Locate each line below that includes "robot" and reproduce it.

[Excerpts from a dataset]
=====

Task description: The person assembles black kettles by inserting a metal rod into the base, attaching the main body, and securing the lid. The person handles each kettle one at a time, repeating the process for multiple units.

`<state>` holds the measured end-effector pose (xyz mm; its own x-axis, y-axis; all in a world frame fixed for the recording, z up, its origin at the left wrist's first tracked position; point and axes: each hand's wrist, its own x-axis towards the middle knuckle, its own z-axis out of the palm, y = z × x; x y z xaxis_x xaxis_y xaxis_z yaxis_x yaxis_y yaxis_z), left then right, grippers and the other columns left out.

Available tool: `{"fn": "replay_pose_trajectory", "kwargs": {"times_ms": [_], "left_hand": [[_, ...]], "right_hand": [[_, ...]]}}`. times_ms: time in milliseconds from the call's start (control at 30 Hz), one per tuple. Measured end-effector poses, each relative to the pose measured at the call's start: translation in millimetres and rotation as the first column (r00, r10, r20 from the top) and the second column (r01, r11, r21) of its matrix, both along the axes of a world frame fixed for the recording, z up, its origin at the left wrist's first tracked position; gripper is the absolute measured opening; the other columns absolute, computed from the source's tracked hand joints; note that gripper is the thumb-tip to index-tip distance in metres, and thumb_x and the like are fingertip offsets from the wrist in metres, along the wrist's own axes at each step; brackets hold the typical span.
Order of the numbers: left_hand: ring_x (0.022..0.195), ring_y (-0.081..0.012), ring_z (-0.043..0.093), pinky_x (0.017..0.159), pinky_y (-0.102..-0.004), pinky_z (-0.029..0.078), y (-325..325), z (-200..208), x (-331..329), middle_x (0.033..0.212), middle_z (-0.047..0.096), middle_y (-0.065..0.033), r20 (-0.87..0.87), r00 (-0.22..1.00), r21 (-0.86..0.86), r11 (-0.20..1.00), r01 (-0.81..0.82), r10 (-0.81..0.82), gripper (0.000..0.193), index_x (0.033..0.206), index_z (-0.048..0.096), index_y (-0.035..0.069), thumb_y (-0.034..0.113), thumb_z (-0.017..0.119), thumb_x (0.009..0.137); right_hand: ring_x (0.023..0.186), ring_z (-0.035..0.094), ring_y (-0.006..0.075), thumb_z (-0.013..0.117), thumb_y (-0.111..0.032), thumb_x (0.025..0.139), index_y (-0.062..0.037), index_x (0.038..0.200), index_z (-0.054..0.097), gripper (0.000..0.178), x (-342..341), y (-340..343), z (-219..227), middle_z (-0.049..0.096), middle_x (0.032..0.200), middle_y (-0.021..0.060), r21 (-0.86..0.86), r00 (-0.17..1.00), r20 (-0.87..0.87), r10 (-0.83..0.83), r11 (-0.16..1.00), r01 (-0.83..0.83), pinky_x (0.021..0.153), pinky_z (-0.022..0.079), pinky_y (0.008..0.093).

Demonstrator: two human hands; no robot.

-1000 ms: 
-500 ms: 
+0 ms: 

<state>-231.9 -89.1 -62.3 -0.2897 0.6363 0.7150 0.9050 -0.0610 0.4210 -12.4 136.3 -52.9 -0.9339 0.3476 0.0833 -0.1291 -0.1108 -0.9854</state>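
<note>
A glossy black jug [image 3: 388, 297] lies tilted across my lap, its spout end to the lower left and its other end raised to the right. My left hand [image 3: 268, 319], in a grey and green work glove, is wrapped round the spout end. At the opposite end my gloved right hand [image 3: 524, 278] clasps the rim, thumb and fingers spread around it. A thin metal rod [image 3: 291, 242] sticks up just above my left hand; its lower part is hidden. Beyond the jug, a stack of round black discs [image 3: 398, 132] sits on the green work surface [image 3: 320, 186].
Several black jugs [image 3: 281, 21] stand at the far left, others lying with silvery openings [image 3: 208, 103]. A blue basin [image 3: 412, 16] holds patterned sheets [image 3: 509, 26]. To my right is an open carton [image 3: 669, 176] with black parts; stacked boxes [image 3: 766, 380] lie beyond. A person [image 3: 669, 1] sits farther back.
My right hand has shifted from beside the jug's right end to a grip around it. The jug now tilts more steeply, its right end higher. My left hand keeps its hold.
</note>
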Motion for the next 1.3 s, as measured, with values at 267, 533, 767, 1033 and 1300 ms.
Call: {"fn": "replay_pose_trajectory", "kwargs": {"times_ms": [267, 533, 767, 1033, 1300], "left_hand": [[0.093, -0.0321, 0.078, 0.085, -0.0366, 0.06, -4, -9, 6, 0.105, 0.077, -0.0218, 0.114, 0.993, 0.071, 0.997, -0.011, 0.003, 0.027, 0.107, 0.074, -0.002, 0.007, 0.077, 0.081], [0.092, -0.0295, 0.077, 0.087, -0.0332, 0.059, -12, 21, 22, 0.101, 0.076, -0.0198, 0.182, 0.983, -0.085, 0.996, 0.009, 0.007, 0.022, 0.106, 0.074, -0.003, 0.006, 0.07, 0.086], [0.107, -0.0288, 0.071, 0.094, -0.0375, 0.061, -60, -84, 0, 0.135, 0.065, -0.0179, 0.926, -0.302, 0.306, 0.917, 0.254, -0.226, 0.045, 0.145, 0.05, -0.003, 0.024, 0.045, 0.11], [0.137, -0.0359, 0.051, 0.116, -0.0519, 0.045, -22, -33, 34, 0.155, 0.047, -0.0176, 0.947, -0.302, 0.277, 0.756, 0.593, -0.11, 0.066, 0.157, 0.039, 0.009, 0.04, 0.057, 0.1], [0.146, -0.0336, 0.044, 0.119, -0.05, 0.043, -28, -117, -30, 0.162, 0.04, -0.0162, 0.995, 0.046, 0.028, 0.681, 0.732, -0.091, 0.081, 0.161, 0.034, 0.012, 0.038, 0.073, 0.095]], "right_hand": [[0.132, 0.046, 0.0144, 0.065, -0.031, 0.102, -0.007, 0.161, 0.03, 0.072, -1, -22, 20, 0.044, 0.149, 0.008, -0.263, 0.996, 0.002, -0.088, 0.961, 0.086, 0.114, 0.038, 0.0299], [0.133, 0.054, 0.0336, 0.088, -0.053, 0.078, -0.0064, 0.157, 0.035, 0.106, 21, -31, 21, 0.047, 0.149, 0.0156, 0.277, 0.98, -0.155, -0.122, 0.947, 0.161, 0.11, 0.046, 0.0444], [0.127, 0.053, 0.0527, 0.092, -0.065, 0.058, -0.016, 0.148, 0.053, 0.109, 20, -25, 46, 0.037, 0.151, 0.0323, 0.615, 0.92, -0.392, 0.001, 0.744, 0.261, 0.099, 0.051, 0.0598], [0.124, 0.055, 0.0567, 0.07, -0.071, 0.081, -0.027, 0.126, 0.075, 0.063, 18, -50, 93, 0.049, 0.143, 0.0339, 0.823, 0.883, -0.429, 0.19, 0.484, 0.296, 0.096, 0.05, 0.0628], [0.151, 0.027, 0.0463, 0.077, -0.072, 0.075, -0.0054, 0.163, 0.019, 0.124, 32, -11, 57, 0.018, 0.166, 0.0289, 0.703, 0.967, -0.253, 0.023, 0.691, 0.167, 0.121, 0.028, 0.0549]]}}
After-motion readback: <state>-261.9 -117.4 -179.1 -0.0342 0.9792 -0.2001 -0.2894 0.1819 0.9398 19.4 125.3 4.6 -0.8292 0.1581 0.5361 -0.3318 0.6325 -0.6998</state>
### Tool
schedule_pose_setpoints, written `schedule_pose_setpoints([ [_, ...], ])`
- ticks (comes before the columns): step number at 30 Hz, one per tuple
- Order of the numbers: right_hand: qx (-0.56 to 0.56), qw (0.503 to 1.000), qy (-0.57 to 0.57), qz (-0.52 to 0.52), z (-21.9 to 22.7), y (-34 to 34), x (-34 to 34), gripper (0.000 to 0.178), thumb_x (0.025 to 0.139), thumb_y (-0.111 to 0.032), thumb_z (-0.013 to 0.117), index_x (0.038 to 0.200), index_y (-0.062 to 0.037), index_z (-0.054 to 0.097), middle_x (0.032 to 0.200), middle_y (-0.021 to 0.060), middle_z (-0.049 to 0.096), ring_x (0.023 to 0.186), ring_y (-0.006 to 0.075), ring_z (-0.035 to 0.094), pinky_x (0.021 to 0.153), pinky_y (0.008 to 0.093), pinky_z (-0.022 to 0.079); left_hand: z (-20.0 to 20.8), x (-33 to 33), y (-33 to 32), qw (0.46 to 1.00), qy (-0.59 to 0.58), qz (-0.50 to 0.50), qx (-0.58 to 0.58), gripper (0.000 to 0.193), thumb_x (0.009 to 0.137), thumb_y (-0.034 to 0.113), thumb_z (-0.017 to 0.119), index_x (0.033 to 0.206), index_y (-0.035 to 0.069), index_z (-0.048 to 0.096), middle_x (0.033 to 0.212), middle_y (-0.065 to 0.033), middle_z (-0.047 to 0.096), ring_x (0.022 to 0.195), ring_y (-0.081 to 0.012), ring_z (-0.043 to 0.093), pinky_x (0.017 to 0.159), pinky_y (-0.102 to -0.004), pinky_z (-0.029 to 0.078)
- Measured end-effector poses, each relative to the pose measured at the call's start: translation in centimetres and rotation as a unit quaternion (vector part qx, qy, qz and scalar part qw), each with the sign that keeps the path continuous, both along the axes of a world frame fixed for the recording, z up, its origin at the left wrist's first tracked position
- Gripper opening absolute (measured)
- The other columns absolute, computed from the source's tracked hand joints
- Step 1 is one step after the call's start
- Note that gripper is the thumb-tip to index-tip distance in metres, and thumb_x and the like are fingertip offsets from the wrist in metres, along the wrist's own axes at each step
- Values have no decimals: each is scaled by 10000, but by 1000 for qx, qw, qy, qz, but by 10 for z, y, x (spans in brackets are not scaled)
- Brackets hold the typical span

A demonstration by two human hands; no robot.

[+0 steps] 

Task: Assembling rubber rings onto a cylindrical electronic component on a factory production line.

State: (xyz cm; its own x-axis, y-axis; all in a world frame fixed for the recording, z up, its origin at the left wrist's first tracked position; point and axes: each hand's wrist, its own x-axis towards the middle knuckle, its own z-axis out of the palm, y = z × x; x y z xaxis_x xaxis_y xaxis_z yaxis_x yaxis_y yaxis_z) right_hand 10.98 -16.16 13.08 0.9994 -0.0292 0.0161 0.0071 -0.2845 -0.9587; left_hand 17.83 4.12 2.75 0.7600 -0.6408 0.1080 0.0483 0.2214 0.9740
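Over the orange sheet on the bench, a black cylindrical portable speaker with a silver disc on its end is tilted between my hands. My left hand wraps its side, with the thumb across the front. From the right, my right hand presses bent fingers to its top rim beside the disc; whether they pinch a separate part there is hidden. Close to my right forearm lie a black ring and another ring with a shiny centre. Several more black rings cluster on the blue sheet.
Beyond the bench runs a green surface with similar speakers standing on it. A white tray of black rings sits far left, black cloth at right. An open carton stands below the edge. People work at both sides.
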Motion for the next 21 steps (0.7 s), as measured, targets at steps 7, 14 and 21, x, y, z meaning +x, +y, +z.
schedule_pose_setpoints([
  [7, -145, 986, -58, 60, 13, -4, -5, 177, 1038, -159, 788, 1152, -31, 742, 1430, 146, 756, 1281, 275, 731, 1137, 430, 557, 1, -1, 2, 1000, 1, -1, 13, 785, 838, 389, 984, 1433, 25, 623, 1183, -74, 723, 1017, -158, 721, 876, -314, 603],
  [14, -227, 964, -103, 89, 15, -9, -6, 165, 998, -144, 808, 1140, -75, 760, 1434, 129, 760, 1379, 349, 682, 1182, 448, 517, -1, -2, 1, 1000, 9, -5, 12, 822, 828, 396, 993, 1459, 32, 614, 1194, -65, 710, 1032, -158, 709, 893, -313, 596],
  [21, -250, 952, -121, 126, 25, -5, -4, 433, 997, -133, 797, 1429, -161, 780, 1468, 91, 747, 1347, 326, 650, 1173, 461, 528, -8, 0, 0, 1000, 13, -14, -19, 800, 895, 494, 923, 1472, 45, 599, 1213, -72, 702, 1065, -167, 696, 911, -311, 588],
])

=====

→ SOLVED PROBLEM
Demonstrator: two human hands; no robot.
A demonstration by two human hands; no robot.

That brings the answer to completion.